A group of Edmonton physicians say the Alberta government’s review of harm reduction supports for people who use drugs is unnecessarily depleting acute care resources as COVID-19 demands mount.
Edmonton Doctors Form Opioid Response Committee to Address Overdose Spikes
Members of the Edmonton Area Medical Staff Association’s opioid poisoning committee have written a letter to Prime Minister Jason Kenney, Prime Minister Justin Trudeau, and other health and addiction officials.

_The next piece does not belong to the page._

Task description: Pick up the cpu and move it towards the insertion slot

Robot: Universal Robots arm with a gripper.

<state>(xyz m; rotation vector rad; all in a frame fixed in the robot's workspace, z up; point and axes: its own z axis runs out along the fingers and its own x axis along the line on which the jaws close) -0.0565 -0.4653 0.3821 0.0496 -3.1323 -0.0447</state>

It calls for emergency action to address the drug poisoning crisis.
The association says communities do not have adequate resources to respond to spike drug overdoses, so people facing adverse reactions need the help of first responders, emergency departments and intensive care units more often. .
Edmonton opioid crisis: daily deaths, overdoses overwhelming social services and the health care system
Under Kenney’s leadership, the province has limited access to a life-saving opioid dependence program and supervised drug use sites.
The group recommends two emergency actions: expanding access to injectable opioid agonist treatment programs and strengthening supervised use and overdose prevention services.
Edmonton Opioid Crisis: The Impact on People and the Healthcare System
More than 145 individuals and 18 organizations from across Canada, including the Canadian Drug Policy Coalition, Moms Stop the Harm, and Protect Our Province Alberta, have signed the letter of support.
“We know that Alberta’s current approach to the drug poisoning crisis unnecessarily strains acute care resources and is directly contributing to a growing number of deaths,” the letter says.
“In the context of the COVID-19 pandemic, the emergency policy actions mentioned above save lives not only for people who use drugs, but for all Albertans in need of intensive care.”